Aug 08 2017

Password Rule Guru Bill Burr Now Regrets His Advice

In 2003, Burr, then an official working at the National Institute of Standards and Technology, devised guidelines for password security. ​

That password you came up with that has a special character and capitalized letter in the middle? It's not as secure as you think it is. And Bill Burr is sorry. 

In 2003, Burr served as a midlevel manager at the National Institute of Standards and Technology, Band wrote “NIST Special Publication 800-63. Appendix A.”

As The Wall Street Journal reports: "The 8-page primer advised people to protect their accounts by inventing awkward new words rife with obscure characters, capital letters and numbers — and to change them regularly." The guide became the industry template for password security at large companies, universities and federal agencies. Now, Burr says he was wrong on both counts.

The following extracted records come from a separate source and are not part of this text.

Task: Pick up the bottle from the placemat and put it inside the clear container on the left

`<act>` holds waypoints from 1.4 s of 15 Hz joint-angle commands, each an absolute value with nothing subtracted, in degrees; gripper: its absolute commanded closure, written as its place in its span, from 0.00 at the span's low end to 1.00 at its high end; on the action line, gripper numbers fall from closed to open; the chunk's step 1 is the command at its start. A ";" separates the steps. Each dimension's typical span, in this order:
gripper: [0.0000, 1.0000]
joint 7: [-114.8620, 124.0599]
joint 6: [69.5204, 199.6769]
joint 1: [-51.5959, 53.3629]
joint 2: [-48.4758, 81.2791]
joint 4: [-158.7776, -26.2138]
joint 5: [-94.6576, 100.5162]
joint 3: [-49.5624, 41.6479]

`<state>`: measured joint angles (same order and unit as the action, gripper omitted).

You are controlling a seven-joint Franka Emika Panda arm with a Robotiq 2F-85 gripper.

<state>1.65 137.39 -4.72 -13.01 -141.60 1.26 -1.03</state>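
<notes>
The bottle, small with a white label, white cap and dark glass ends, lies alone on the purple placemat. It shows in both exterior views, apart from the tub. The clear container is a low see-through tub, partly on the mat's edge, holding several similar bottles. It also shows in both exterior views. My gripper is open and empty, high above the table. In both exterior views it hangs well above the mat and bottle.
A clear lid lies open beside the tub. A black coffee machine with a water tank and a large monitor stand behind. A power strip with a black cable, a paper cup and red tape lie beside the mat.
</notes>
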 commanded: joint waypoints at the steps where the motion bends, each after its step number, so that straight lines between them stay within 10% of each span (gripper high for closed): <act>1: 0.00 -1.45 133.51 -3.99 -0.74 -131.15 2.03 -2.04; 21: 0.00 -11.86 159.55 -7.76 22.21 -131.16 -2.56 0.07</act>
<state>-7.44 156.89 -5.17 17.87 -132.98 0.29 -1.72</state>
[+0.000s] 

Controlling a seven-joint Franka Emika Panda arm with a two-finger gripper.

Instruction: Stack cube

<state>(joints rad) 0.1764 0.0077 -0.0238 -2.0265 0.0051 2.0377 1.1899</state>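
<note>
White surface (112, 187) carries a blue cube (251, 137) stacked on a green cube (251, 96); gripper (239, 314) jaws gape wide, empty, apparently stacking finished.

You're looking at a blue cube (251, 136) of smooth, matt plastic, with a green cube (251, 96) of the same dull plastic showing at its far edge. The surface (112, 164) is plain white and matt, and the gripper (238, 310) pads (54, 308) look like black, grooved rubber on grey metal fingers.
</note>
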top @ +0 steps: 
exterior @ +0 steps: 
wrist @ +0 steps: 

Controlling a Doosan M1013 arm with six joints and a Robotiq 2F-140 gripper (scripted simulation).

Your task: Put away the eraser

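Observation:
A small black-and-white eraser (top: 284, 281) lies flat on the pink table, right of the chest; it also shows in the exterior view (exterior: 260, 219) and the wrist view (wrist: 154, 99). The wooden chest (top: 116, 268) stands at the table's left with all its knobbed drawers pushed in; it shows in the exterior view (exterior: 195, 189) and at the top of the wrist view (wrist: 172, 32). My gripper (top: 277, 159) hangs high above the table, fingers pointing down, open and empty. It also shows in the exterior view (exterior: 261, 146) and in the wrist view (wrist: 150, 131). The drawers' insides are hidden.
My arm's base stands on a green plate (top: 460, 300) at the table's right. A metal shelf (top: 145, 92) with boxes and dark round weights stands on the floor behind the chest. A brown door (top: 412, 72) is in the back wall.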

“Much of what I did I now regret,” Burr told the Journal.  The guidelines told people to change their passwords every 90 days, but most only made minor tweaks instead of coming up with entirely new passwords. And, as The Verge notes, when it comes to special characters and numbers in passwords, “most people tend to use the same exact techniques when crafting these digital combo locks. That results in strings of characters and numbers that hackers could easily predict and algorithms that specifically target those weaknesses.” 

NIST has completely revised Burr's rules, according to NIST adviser Paul Grassi, who led the two-year-long redo. The Journal notes that NIST has dropped the password-expiration advice and the requirement for special characters, which Grassi says did little for security and “actually had a negative impact on usability.” The agency, which sets U.S. industrial standards, now recommends that long, easy-to-remember phrases for passwords, and says users should only change passwords if there is an indication they may have been stolen, according to the Journal.